## Exercise
Below are lines of data, and only some are wanted. Please repeat exactly those from the line that has "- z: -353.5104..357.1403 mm" through the line that has "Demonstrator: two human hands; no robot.".

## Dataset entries

# # # # # # #

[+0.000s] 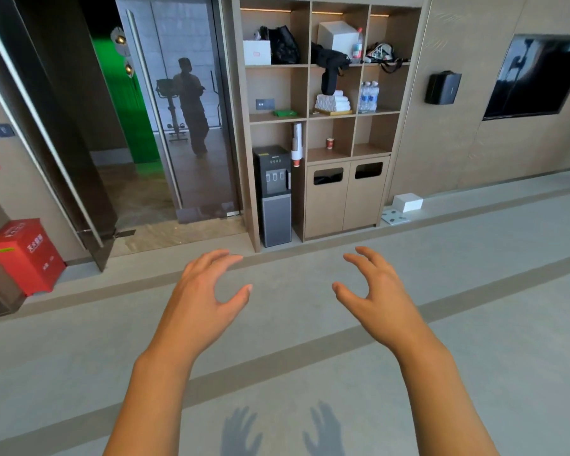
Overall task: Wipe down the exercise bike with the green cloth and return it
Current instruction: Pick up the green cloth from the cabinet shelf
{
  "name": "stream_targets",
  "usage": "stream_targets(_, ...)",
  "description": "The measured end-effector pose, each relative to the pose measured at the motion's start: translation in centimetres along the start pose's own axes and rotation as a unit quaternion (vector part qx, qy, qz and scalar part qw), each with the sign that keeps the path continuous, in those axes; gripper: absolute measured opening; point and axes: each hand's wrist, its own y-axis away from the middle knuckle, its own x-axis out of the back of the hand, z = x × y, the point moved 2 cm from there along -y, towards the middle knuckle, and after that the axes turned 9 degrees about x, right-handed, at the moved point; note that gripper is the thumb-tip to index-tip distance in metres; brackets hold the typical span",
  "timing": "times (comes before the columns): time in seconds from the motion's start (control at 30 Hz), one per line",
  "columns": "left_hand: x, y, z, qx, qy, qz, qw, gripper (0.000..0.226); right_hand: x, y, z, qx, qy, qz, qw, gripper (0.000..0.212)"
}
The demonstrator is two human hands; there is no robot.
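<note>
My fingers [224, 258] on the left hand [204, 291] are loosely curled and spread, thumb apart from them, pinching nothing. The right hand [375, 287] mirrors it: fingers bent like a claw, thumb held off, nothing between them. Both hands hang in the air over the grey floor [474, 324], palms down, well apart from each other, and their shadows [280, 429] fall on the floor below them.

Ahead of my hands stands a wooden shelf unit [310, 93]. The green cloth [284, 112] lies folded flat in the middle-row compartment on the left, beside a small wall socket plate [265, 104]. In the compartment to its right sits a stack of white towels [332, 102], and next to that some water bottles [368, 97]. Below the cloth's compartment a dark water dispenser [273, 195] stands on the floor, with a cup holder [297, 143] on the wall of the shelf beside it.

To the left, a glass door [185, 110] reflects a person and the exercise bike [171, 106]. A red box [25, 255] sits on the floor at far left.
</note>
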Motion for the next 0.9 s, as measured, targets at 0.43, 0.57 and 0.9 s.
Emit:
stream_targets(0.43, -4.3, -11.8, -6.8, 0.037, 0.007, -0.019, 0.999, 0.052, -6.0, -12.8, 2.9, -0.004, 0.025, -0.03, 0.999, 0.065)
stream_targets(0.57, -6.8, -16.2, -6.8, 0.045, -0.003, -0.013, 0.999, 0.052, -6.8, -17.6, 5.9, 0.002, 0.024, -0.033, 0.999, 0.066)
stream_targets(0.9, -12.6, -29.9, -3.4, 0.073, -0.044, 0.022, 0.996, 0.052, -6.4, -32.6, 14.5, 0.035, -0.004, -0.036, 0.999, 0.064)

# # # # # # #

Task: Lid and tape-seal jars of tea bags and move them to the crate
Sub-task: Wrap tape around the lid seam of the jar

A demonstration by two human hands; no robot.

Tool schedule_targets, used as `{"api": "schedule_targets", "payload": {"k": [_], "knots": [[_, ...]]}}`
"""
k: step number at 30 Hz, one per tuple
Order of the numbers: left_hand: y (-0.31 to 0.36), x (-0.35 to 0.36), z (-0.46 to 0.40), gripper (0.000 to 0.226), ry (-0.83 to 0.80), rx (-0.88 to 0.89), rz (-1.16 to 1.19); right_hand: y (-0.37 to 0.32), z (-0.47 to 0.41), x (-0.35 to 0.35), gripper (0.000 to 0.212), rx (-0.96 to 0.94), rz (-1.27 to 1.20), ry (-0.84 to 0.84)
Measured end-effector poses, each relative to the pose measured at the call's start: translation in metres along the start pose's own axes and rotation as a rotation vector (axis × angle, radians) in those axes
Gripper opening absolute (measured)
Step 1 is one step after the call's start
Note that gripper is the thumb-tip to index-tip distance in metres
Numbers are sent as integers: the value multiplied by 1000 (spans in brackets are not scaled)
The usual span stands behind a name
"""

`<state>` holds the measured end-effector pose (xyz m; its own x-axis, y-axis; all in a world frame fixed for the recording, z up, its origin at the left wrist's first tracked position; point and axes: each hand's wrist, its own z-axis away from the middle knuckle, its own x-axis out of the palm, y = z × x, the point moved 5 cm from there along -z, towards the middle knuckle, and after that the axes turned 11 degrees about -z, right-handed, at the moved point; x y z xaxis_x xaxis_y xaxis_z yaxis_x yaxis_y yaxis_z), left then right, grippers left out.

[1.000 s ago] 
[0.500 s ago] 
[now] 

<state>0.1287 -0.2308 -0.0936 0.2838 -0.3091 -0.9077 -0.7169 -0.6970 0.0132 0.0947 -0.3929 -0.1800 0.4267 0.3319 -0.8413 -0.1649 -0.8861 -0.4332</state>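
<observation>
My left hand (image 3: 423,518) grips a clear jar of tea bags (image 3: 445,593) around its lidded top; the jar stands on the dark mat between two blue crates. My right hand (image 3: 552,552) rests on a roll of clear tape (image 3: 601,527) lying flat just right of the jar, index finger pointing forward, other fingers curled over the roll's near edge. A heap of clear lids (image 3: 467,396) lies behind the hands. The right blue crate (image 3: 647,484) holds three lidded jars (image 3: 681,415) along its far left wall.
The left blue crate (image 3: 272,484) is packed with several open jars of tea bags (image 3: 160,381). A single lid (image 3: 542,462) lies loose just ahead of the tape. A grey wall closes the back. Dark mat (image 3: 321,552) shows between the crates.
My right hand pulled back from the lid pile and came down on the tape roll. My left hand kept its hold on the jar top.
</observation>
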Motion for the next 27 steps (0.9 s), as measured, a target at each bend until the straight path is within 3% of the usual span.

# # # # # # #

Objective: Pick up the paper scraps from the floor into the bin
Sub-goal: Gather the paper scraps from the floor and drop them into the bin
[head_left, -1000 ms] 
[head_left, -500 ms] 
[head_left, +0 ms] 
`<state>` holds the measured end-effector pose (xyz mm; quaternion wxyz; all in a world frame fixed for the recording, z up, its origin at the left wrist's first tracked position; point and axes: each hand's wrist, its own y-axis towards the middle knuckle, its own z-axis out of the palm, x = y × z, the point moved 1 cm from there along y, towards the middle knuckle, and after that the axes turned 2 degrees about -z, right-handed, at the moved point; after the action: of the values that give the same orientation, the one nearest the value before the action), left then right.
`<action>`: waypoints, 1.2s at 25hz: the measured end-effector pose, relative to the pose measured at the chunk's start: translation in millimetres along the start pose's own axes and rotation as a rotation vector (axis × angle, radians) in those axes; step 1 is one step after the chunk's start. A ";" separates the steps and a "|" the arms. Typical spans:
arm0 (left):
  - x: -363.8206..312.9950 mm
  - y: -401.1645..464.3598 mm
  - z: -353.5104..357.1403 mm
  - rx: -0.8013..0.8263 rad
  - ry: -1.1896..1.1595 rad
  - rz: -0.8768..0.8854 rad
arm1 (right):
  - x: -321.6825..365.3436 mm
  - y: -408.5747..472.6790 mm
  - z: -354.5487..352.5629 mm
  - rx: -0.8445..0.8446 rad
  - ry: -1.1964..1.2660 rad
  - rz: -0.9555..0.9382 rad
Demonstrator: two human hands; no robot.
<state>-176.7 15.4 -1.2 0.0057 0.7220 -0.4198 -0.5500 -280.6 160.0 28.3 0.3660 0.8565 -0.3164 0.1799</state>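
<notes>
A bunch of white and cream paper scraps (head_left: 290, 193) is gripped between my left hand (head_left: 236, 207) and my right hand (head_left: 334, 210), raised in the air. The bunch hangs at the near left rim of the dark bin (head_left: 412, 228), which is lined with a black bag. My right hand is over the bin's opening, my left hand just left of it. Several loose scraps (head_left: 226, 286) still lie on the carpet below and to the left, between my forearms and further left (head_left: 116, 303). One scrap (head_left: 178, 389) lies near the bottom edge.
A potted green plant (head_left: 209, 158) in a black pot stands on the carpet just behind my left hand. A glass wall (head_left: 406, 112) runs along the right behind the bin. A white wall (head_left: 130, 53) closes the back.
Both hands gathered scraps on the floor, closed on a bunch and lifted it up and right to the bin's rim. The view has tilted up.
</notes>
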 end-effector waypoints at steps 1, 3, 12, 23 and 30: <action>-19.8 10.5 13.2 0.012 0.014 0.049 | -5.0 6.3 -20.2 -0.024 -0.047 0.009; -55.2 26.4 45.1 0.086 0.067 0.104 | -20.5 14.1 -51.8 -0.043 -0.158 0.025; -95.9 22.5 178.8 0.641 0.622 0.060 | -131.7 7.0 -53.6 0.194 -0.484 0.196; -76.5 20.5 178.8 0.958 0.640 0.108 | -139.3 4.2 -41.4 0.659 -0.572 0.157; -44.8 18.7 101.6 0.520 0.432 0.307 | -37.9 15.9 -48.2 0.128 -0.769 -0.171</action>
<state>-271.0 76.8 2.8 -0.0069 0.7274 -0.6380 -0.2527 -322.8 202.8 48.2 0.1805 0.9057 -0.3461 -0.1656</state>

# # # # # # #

## Response to the task
  - z: -353.5104..357.1403 mm
  - rx: -0.8013..0.8263 rad
  - ry: -1.1896..1.1595 rad
  - rz: -0.8768..0.8854 rad
arm1 (right):
  - x: -321.6825..365.3436 mm
  - y: -408.5747..472.6790 mm
  - z: -354.5487..352.5629 mm
  - rx: -0.8445..0.8446 rad
  - ry: -1.1964..1.2660 rad
  - rz: -0.9555..0.9382 rad
Demonstrator: two human hands; no robot.

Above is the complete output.